Inspired by HBM, HBF could improve AI efficiency in 3D flash memory.

popularity

Key takeaways:

  • A new HBF 3D flash stack is similar to HBM for use in AI processing.
  • HBF capacity will be much higher, allowing static storage of AI model weights, with optimized read speed.
  • Samples are due out later this year, with accelerators featuring it coming out next year.

AI inference using modern models requires billions of parameters, and moving them to where they can be consumed requires time and energy. A new effort to standardize a high-bandwidth version of flash memory proposes to keep those parameters much closer: inside the package with the GPU.

Flash is known for high capacity and data that requires no refresh. But its performance has been no match for high-speed computing. To address this, Sandisk has proposed a 16-die-plus-base-die flash stack that fits the same footprint as HBM, although with a different interface protocol, named high-bandwidth flash (HBF).

“HBF was announced by Sandisk in 2025 to utilize flash for high bandwidth, high-capacity memory, targeting AI inference applications,” said Xi-Wei Lin, executive director, applications engineering at Synopsys.

This could make it possible to store all parameters right next to the GPU, with no need for them to leave the package, as the read speed is optimized to ensure quick retrieval.
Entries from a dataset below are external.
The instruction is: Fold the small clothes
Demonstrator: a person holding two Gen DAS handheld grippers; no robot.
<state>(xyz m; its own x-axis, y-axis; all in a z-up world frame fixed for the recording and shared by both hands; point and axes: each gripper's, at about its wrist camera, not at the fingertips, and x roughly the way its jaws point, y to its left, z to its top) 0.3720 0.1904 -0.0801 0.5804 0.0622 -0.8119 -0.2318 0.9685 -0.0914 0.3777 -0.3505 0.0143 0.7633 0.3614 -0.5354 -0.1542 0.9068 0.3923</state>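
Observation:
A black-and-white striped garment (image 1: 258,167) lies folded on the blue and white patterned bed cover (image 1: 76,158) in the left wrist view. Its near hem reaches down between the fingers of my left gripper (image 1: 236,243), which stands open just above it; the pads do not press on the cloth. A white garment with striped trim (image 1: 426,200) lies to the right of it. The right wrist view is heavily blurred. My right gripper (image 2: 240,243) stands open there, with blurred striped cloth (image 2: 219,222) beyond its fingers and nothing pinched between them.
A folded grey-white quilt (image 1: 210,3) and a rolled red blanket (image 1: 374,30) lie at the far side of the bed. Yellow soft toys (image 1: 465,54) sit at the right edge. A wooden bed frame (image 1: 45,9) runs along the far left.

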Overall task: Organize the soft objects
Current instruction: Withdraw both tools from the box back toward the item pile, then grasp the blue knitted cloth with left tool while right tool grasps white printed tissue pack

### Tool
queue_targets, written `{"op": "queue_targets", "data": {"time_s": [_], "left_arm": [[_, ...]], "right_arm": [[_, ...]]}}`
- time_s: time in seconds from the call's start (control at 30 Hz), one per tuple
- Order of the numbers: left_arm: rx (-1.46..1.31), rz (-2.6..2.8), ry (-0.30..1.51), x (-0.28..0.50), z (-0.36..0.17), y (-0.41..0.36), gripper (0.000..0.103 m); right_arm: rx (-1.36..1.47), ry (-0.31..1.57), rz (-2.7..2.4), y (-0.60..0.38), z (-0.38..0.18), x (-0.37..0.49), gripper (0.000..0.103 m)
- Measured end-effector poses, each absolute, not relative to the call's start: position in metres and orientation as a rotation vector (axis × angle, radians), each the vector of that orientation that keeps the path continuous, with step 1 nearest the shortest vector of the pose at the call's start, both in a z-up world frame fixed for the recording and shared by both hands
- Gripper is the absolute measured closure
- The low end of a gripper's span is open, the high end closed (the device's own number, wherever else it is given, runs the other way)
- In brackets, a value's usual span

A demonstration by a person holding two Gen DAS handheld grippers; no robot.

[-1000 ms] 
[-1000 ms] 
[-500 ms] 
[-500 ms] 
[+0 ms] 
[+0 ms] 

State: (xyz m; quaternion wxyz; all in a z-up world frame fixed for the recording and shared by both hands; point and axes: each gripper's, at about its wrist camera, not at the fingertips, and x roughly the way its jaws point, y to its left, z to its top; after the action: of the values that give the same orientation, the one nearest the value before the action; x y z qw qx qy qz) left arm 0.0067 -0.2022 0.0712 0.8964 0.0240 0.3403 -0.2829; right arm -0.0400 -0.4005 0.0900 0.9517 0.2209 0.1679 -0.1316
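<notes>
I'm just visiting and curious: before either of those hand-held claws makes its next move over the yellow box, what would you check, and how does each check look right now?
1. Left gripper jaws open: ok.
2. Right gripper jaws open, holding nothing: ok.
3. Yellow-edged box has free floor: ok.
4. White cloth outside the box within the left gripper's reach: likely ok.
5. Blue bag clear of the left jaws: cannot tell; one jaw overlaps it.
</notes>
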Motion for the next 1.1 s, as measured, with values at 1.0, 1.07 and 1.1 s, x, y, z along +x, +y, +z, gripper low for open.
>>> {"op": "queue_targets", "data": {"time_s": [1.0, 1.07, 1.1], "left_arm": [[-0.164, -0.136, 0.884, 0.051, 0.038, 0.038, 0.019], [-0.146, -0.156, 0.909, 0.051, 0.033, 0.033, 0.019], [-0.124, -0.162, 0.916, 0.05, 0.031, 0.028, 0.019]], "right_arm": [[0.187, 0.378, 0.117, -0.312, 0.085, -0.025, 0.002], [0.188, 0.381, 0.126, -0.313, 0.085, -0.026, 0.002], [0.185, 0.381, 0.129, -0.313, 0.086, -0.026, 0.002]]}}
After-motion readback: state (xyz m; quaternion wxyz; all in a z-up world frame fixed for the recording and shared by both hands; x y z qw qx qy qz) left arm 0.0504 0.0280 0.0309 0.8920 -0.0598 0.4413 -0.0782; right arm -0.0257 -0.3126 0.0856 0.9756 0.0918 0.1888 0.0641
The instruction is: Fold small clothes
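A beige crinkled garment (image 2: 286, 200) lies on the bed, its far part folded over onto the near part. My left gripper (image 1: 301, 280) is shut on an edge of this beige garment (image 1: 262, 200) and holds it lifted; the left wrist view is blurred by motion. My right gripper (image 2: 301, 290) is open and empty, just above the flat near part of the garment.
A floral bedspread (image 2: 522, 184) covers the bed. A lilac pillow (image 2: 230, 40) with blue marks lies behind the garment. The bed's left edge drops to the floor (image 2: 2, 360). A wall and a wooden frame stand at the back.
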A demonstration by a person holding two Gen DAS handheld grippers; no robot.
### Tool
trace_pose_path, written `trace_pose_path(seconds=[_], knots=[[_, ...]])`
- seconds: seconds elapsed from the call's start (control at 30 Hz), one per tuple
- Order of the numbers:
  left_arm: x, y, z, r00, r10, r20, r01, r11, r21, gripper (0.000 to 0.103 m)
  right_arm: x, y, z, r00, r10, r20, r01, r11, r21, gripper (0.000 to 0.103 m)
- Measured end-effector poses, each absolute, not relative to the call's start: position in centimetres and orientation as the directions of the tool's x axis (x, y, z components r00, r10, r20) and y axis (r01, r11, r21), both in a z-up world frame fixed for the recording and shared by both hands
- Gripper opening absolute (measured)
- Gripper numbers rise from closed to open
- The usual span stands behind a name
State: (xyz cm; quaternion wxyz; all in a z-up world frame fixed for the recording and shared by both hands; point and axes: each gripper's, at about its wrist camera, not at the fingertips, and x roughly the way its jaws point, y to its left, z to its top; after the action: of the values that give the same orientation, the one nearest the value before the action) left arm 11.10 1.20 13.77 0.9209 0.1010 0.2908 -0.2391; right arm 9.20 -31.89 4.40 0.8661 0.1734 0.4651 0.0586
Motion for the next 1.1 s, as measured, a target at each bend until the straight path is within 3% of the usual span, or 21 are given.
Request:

“HBF is gaining attention as system designers look for ways to improve data storage and access, for example, with new memory tiers that sit between DRAM and traditional NAND,” said Steven Woo, fellow and distinguished inventor at Rambus.

Working with SK Hynix, Sandisk has submitted the technology to the Open Compute Project (OCP) for standardization.

“Sandisk plans first samples of HBF in the second half of 2026 and expects the first inference devices using HBF to sample in early 2027,” Woo noted.

Bringing weights from afar
AI processing involves large amounts of data that can be roughly split into two camps. One set of data comes from inputs to the AI model, as well as the computational results of each processing layer. That data is dynamic, with external inputs coming in real time, so it needs a place to store and retrieve results as they appear. These data are often generically called activations.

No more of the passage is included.